Chelsea are now eight away games without a win in the Premier League, and a 0-0 draw at the Gtech Community Stadium marks a costly two points dropped in their race to finish in the Champions League places.
Cole Palmer, Nicolas Jackson, Pedro Neto and Levi Colwill were all consigned to the bench as the likes of Kiernan Dewsbury-Hall, Christopher Nkunku and, for the first time since February 14, Noni Madueke came into the starting line-up.
Win, and here was a masterstroke from Maresca to rest tired legs ahead of Thursday’s Europa Conference League quarter-final first leg trip to Legia Warsaw. Lose or drop points, and this was an error of judgement. It goes down as the latter.
The sight of Palmer and Jackson deep in conversation while warming up in the 44th minute said it all, and no doubt they were both discussing how desperate they were to enter the fray. Chelsea had looked disjointed and one-paced in that first half, Robert Sanchez playing short to Nkunku but the striker never coming to receive.
When Noni Madueke fired straight at Mark Flekken on 34 minutes, the Chelsea fans, well-humoured as ever, chanted wryly: “We’ve had a shot”.
Christopher Nkunku offered little in his 45 minutes on the pitch
REUTERS
It was telling that the away end cheered once more when Nkunku was hooked at half-time, in favour of Jackson. And within a couple of minutes of the restart, the difference had already told. Jackson held the ball up and slithered between Nathan Collins and Yehor Yarmoliuk, the sort of centre-forward play Nkunku had been unable to produce.
By the hour mark, Palmer and Neto joined Jackson as Maresca called on the cavalry in a bid to assert dominance over a Brentford side who had hit the post through Yoane Wissa in the first half and come very close to scoring through Keane Lewis-Potter’s parried header.
Promising moments of link-up play between Palmer and Jackson followed; through Neto’s pop shot and Reece James’s header — both of which were parried — Chelsea threatened.
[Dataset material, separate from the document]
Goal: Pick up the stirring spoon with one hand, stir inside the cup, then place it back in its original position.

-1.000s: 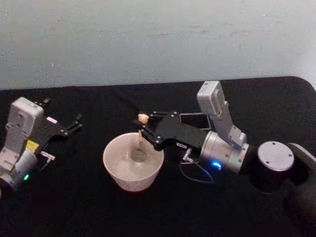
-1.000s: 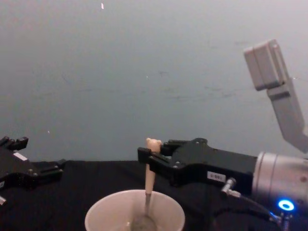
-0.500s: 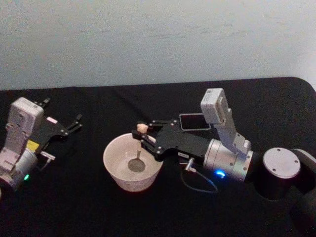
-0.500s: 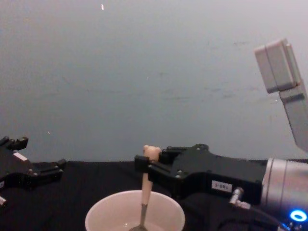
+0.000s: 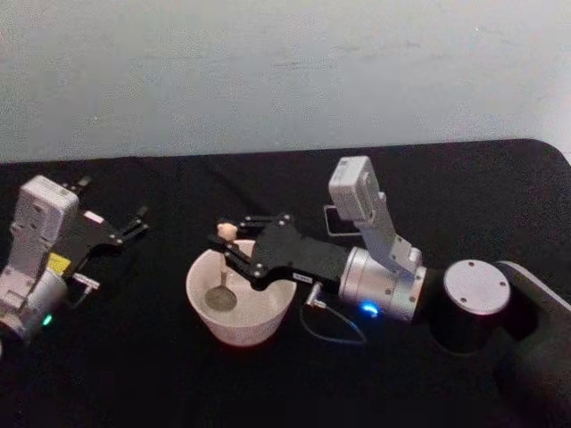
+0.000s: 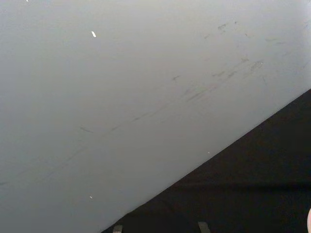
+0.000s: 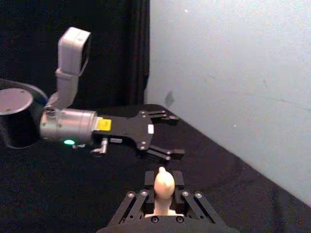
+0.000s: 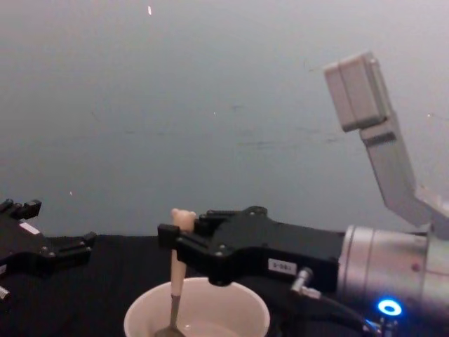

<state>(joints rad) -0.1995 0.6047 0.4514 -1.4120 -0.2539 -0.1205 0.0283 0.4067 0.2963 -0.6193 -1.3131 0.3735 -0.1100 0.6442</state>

Palmer almost scored with the last kick of the game. That fact, though, is that he didn't.
The Blues have still not managed to regain that ability to force the issue when not at their best, something which had them touted as potential title contenders by some when they sat among the top three just before the turn of the year.
Life has become harder in recent months, Chelsea with more than an eye on their Conference League exploits and finding the Premier League a tough nut to crack. Will they be playing Champions League football next season? At the moment it feels, with every passing week, as though that likelihood is only decreasing.
They needed to offer more than they did against Brentford, and for that their manager must shoulder a sizeable chunk of the blame.